_ASSIGNMENT_
Output only the lines below that start at the line containing "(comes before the" and end at the line containing "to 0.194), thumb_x", with both ends kept.

_INFORMATION SHOWN_
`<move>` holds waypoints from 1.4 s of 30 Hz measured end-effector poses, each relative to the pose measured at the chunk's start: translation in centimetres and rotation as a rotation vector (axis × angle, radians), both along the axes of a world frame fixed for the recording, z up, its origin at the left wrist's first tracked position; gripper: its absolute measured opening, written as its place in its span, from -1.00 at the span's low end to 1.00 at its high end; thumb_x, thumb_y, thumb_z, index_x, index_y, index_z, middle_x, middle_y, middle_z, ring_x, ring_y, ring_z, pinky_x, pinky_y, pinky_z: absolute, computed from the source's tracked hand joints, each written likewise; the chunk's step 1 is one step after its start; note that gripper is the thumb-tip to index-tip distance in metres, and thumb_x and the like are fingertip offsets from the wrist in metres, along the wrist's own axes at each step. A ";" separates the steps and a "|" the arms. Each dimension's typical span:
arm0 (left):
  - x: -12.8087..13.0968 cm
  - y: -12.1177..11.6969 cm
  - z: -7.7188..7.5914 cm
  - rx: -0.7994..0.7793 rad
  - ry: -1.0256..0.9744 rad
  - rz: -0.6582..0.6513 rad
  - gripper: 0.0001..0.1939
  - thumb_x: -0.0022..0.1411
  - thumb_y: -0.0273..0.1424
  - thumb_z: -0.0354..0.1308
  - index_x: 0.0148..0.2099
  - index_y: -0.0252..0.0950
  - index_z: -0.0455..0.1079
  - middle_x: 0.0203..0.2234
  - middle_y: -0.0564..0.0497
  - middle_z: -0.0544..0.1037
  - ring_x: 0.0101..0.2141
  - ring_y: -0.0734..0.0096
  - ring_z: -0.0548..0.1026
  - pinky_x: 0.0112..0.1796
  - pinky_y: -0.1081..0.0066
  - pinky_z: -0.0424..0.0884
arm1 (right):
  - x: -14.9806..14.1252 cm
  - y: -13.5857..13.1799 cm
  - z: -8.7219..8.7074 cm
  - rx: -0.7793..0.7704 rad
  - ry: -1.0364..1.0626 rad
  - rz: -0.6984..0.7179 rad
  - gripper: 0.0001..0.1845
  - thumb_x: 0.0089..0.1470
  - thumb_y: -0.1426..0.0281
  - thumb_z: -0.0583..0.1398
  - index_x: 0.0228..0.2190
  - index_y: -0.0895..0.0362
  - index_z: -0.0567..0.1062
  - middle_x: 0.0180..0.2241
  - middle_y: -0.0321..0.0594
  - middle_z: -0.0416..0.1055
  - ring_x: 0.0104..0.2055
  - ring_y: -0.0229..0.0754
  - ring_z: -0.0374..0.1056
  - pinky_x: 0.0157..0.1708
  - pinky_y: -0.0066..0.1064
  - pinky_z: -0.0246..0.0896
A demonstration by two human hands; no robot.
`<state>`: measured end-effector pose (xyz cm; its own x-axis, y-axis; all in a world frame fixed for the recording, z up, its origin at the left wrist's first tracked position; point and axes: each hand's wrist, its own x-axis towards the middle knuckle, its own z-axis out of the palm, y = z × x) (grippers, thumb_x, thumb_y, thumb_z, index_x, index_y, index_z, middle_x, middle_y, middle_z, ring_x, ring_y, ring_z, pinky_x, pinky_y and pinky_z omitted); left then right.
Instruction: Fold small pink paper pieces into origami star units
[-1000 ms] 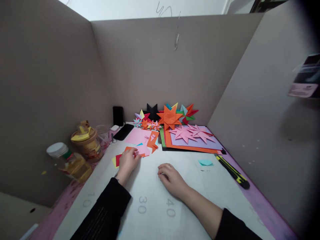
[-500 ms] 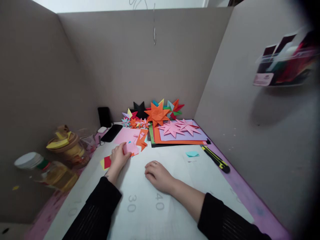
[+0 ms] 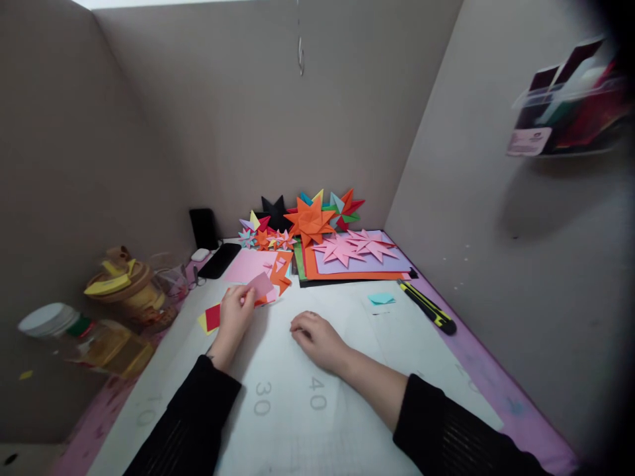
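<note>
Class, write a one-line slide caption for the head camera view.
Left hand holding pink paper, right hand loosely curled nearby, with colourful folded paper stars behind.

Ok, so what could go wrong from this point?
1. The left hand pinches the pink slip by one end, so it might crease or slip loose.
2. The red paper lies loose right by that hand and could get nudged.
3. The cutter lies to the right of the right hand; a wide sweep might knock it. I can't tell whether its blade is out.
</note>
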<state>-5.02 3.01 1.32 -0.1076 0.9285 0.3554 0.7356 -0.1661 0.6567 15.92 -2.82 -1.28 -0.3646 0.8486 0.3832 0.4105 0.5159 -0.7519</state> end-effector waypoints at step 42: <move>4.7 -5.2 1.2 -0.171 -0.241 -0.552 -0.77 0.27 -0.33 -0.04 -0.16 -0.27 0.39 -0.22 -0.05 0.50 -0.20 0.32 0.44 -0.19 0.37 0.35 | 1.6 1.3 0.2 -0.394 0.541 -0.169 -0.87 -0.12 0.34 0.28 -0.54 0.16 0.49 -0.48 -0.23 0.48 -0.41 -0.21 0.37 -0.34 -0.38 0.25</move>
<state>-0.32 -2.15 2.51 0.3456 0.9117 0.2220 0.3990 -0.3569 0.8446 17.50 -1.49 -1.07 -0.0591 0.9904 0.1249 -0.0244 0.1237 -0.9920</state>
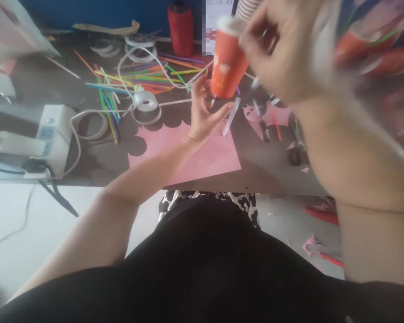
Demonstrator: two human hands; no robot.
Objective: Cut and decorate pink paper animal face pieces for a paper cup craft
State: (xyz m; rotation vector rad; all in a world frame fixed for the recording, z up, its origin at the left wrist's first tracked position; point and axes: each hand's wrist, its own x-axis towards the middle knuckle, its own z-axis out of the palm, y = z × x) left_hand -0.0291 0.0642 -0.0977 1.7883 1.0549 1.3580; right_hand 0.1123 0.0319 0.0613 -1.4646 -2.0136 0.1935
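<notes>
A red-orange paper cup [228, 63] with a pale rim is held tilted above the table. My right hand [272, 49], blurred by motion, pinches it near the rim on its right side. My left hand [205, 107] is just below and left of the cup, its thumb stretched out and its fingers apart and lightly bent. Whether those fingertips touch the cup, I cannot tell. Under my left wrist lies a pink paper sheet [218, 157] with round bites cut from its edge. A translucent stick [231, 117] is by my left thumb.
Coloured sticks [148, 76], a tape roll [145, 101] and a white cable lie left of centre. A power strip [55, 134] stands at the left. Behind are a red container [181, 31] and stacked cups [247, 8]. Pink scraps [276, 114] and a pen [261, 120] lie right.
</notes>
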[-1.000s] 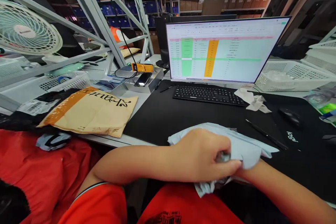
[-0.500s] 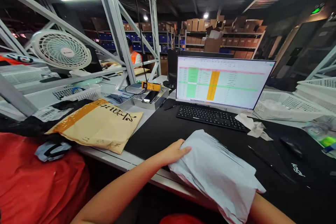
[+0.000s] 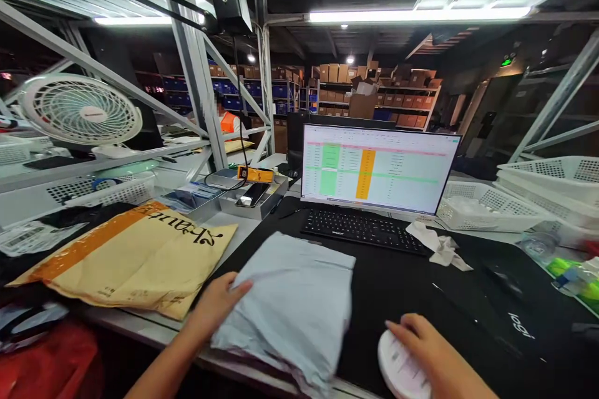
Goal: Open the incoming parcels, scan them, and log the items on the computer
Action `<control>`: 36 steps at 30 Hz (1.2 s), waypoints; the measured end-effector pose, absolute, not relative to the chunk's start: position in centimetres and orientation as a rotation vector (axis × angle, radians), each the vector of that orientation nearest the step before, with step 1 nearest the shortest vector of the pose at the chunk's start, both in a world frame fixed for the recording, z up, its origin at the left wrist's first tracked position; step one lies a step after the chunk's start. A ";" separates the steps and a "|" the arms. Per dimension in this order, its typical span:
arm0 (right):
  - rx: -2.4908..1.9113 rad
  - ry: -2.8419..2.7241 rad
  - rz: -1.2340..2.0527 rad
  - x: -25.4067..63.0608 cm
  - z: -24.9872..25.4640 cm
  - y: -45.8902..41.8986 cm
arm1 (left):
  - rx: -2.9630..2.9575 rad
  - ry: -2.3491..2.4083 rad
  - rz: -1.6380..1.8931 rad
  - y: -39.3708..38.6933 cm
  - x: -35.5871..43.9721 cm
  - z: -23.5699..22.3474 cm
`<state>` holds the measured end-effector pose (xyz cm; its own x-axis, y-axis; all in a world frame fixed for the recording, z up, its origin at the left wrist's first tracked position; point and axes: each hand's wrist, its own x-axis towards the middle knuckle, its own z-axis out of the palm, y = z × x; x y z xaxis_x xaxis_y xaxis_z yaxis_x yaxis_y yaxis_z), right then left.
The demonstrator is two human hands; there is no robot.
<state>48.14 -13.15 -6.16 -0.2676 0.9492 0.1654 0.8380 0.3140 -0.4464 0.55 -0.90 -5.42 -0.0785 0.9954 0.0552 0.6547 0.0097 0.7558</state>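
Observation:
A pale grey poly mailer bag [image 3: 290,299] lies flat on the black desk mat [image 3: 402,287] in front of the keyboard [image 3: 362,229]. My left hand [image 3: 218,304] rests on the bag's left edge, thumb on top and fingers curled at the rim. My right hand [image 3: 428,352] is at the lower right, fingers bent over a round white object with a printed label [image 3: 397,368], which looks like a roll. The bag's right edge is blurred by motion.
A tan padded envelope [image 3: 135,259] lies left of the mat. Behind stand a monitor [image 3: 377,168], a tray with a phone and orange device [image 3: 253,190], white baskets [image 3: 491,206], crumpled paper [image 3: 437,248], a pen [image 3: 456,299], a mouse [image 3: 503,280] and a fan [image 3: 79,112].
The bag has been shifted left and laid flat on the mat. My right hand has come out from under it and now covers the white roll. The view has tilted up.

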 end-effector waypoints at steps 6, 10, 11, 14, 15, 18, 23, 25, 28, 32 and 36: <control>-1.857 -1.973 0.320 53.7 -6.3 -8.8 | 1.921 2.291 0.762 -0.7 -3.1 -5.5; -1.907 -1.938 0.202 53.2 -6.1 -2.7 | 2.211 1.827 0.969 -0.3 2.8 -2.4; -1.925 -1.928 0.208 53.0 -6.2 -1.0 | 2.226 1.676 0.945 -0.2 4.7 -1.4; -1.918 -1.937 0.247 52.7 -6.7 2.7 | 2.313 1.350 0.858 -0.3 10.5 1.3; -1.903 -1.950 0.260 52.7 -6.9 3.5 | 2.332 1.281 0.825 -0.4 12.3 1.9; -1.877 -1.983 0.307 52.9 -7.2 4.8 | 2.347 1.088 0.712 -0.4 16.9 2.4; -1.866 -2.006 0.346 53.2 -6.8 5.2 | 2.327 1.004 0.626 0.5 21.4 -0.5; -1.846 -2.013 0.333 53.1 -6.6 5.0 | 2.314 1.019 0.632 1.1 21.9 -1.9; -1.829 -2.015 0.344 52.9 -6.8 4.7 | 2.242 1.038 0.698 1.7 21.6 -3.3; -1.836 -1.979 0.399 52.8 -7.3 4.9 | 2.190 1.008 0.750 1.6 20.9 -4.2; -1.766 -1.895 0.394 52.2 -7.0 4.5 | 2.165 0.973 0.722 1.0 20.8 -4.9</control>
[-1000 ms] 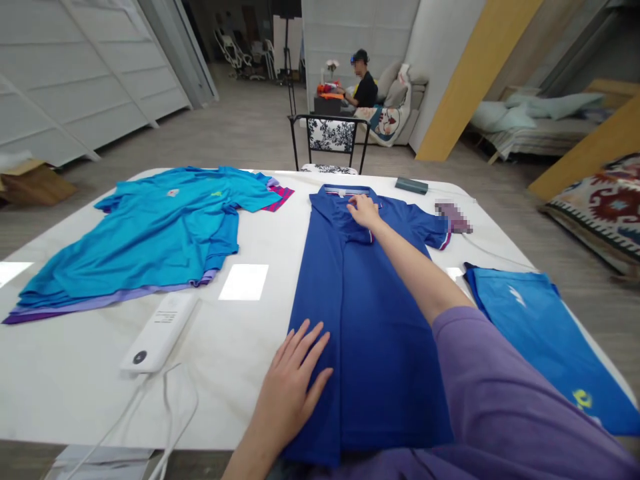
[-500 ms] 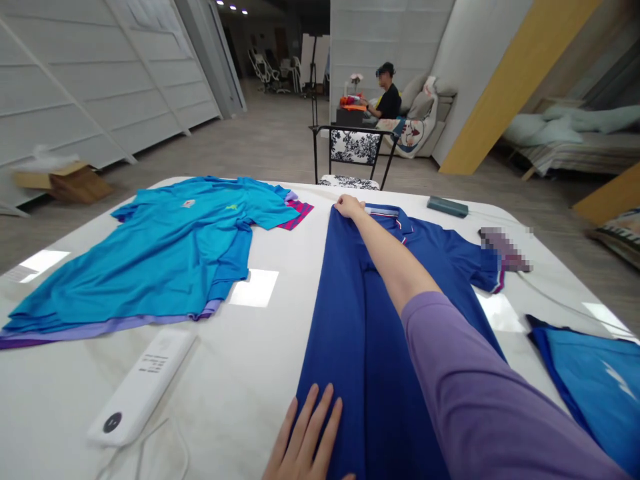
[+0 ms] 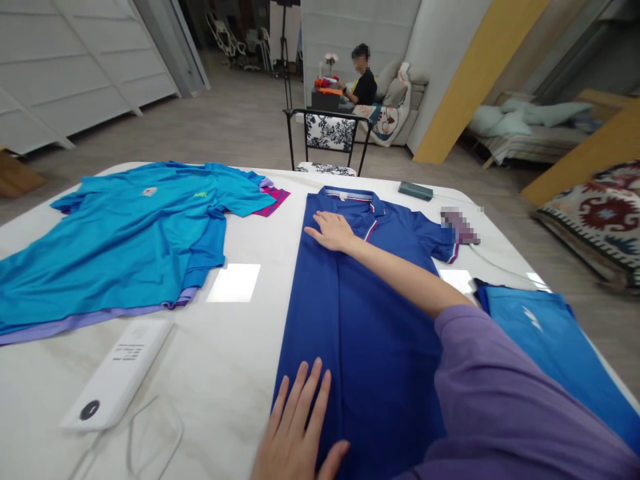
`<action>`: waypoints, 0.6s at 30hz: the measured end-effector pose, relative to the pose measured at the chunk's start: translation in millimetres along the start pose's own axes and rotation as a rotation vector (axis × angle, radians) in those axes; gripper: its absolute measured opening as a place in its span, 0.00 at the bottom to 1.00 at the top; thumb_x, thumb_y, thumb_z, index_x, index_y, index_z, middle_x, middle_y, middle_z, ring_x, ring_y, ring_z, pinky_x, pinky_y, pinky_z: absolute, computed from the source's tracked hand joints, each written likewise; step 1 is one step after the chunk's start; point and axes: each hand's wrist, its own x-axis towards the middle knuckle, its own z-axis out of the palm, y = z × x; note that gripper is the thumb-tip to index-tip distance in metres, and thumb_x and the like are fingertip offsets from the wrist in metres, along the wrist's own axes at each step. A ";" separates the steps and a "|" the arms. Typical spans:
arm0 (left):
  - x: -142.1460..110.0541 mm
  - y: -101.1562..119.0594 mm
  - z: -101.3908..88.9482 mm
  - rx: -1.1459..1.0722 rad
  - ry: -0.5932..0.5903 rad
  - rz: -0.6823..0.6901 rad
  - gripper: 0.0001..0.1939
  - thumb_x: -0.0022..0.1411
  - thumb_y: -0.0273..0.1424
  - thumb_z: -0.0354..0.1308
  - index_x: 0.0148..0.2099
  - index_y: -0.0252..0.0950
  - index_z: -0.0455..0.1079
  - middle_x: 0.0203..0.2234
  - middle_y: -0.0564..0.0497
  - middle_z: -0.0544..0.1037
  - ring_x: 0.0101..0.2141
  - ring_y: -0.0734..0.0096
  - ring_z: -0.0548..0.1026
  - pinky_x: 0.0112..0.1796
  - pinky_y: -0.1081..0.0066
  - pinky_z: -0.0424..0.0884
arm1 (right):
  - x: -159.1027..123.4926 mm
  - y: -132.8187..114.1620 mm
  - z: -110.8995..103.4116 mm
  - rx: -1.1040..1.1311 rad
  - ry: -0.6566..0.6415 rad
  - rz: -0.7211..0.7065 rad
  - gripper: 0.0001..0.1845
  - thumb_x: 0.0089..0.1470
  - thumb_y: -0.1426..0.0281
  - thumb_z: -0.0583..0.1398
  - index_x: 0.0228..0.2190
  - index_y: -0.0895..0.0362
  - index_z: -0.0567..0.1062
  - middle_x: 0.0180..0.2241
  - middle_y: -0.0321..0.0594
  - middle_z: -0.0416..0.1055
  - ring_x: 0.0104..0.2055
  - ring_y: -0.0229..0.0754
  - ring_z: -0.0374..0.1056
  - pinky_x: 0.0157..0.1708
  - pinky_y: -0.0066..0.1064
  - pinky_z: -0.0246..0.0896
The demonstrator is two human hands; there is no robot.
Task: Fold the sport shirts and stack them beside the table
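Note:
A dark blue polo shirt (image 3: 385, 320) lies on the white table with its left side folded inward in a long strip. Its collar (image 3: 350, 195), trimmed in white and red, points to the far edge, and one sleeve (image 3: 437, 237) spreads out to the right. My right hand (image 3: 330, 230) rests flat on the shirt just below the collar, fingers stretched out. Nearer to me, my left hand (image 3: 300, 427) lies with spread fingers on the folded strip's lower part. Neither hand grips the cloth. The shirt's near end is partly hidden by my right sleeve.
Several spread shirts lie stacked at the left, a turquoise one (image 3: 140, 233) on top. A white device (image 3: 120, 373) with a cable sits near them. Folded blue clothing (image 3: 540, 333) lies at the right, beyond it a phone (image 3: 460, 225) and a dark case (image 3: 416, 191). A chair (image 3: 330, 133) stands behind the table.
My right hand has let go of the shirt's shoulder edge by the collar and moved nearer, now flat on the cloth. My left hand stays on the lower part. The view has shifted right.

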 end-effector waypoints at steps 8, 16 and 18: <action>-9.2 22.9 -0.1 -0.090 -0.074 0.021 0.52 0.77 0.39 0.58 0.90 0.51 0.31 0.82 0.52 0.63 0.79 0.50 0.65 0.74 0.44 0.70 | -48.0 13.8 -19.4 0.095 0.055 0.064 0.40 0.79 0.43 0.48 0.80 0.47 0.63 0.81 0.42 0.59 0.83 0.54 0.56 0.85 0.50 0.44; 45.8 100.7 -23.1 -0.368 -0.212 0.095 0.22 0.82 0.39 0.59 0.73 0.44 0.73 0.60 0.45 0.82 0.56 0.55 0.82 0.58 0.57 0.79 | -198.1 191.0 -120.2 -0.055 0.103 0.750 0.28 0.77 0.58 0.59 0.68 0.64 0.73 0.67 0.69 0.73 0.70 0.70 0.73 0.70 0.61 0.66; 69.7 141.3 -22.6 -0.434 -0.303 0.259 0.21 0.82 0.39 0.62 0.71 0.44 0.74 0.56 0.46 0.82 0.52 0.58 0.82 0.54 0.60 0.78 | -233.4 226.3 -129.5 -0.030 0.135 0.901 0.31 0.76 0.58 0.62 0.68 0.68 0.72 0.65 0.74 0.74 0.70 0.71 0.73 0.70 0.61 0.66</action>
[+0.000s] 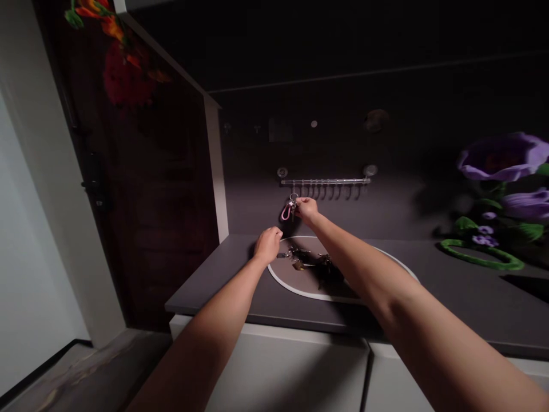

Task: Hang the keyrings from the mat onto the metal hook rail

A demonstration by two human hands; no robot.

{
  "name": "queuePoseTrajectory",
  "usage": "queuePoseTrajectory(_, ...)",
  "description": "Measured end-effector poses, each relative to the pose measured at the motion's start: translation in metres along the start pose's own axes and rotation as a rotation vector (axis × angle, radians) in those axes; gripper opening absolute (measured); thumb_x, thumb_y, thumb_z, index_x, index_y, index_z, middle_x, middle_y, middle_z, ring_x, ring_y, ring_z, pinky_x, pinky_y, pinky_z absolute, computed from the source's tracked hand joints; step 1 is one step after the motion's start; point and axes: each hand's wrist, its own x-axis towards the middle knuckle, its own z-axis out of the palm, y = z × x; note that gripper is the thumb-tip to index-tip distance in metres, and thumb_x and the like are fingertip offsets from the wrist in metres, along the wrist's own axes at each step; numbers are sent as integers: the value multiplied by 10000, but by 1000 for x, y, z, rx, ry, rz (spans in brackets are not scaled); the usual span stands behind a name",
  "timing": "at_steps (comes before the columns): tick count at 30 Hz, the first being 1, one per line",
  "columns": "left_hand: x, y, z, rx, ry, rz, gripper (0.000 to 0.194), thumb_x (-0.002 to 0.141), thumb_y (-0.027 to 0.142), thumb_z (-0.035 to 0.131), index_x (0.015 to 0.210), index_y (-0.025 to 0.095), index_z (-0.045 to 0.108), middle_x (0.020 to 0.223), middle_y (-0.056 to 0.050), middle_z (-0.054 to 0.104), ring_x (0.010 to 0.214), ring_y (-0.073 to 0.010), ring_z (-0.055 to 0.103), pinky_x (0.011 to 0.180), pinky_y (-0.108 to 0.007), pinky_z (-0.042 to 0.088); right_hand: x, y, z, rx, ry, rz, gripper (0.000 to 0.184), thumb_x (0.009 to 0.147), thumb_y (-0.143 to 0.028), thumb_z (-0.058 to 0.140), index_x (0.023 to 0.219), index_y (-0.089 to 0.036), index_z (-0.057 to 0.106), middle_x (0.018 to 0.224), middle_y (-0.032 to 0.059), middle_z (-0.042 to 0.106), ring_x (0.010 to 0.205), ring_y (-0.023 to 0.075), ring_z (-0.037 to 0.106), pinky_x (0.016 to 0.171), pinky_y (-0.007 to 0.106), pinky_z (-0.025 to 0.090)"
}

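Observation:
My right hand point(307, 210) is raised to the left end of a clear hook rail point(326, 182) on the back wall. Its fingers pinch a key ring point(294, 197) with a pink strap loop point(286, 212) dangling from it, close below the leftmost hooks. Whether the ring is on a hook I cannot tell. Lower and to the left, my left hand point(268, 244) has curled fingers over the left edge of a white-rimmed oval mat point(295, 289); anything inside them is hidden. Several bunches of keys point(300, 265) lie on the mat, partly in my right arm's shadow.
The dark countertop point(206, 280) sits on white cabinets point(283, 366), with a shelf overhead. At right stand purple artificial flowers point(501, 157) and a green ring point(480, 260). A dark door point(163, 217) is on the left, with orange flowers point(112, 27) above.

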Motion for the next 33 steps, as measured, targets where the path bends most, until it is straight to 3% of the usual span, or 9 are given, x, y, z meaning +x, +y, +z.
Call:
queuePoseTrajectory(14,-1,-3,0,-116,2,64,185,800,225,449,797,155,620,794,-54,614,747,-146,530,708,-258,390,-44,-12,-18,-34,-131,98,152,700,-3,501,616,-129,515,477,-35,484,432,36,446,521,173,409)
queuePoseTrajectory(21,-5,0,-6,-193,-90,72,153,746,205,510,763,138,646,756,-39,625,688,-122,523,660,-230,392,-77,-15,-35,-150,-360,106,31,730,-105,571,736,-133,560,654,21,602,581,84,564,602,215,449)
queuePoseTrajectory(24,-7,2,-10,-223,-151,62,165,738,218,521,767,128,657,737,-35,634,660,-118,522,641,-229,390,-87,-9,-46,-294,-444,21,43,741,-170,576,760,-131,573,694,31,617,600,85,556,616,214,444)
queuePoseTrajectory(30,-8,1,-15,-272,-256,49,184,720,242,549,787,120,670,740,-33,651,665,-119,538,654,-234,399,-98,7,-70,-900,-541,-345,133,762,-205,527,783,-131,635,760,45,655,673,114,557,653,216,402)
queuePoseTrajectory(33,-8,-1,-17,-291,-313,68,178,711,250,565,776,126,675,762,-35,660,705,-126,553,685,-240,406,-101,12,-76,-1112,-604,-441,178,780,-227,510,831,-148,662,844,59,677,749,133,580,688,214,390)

_OUTPUT FOR THIS EXERCISE_
  "timing": "at_steps (comes before the columns): tick count at 30 Hz, the first being 1, one per line",
  "columns": "left_hand: x, y, z, rx, ry, rz, gripper (0.000 to 0.194), thumb_x (-0.002 to 0.141), thumb_y (-0.027 to 0.142), thumb_z (-0.035 to 0.131), index_x (0.015 to 0.210), index_y (-0.025 to 0.095), index_z (-0.045 to 0.108), middle_x (0.020 to 0.223), middle_y (-0.056 to 0.050), middle_z (-0.054 to 0.104), ring_x (0.010 to 0.214), ring_y (-0.073 to 0.010), ring_z (-0.055 to 0.103), pinky_x (0.011 to 0.180), pinky_y (-0.108 to 0.007), pinky_z (-0.042 to 0.088); right_hand: x, y, z, rx, ry, rz, gripper (0.000 to 0.184), thumb_x (0.009 to 0.147), thumb_y (-0.143 to 0.028), thumb_z (-0.058 to 0.140), index_x (0.023 to 0.219), index_y (-0.089 to 0.036), index_z (-0.057 to 0.106), middle_x (0.018 to 0.224), middle_y (-0.032 to 0.059), middle_z (-0.042 to 0.106), ring_x (0.010 to 0.205), ring_y (-0.023 to 0.075), ring_z (-0.037 to 0.106), pinky_x (0.016 to 0.171), pinky_y (-0.007 to 0.106), pinky_z (-0.025 to 0.090)"

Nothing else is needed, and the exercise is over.